Every line that contains the word "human" should be copied from the records below.

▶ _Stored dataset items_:
════
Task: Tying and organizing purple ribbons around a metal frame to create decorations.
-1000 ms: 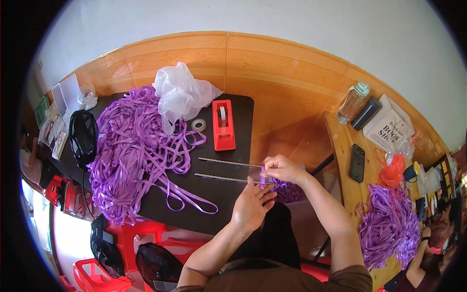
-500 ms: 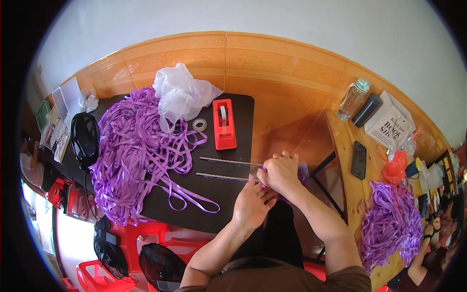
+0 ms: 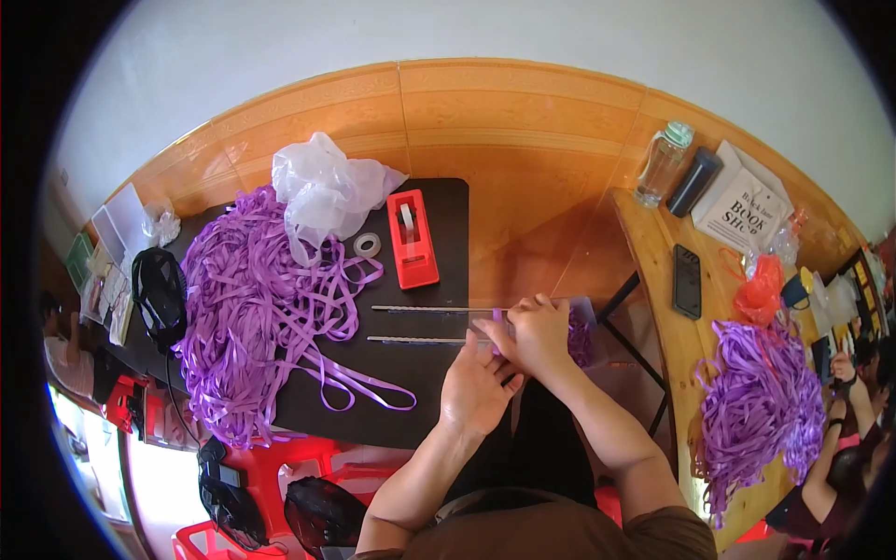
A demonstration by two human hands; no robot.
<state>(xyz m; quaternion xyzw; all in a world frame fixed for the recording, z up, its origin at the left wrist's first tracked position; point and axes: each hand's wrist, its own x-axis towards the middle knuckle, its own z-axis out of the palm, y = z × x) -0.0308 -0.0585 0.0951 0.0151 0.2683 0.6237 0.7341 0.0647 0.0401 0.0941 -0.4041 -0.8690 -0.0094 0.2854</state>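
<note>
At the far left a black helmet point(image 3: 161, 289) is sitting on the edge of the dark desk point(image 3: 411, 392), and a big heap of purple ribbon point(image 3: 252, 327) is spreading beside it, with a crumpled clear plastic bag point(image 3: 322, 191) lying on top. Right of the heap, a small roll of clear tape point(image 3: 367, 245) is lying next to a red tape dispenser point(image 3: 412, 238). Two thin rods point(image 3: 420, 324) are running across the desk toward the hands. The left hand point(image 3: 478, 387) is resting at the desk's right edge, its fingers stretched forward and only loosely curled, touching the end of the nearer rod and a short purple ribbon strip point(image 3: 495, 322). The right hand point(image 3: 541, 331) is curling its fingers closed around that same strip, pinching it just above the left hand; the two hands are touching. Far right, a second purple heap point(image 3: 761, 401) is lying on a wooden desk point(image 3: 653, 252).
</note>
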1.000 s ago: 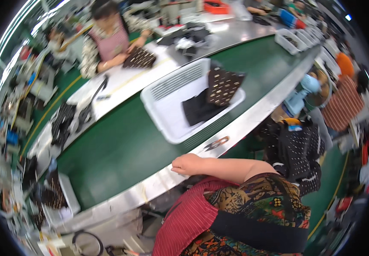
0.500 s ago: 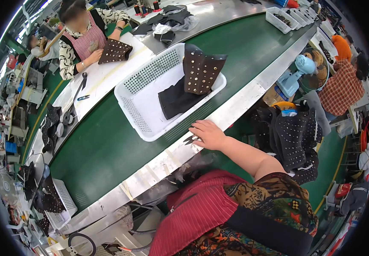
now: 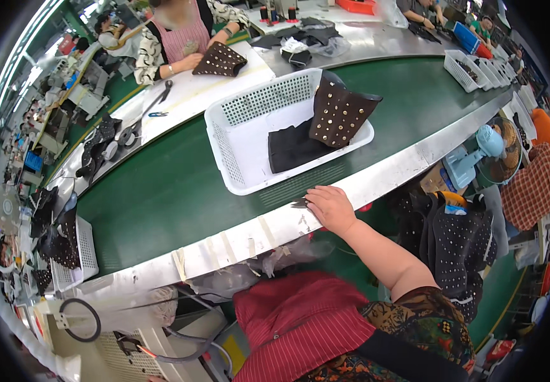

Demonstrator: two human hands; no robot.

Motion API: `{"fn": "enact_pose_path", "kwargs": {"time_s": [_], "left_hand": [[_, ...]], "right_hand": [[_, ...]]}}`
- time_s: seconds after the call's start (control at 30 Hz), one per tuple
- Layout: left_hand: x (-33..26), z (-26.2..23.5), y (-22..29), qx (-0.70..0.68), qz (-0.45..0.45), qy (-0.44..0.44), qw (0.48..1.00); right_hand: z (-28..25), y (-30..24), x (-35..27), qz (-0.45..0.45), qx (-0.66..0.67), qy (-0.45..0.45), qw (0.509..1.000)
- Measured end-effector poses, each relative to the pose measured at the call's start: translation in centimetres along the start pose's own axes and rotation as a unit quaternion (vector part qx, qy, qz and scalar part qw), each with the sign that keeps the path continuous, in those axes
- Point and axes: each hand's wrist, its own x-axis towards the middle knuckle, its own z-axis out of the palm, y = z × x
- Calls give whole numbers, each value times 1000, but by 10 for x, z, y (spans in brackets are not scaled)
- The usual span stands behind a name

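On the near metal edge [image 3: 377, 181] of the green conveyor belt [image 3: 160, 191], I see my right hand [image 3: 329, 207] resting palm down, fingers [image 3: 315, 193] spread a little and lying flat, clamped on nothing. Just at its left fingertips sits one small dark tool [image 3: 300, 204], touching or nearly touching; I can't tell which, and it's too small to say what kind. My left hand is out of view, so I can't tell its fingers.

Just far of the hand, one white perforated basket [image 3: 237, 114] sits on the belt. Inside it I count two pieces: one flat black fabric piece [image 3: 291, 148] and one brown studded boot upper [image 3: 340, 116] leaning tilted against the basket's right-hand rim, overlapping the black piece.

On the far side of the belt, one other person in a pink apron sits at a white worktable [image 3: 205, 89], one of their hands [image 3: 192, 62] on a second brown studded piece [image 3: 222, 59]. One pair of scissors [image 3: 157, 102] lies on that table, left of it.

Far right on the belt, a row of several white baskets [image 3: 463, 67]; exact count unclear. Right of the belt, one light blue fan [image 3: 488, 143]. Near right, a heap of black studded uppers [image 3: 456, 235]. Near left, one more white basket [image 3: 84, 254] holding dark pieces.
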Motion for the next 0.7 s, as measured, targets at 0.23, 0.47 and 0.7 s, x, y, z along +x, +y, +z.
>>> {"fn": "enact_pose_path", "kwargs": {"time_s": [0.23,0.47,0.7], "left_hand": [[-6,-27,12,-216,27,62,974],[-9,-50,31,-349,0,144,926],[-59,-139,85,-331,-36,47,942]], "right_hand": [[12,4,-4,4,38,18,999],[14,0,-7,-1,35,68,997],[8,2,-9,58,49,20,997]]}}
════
▶ _Written reply_:
A demonstration by two human hands; no robot.
Demonstrator: two human hands; no robot.

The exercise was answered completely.